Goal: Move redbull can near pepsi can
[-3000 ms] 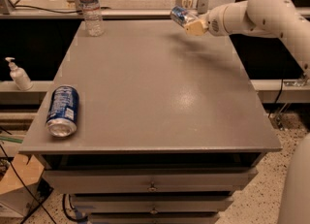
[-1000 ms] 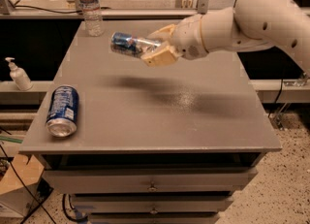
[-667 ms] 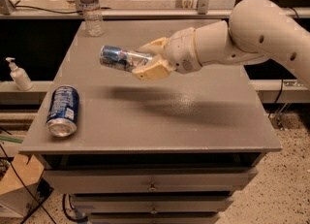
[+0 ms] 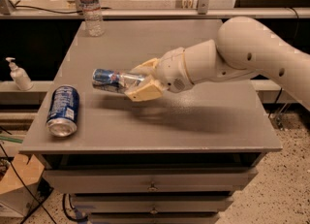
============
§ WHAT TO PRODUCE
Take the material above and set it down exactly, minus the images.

§ RESPONSE BOX
Goal: Move redbull can near pepsi can
[-3000 ms] 
[-1000 ms] 
[-667 ms] 
[+0 ms] 

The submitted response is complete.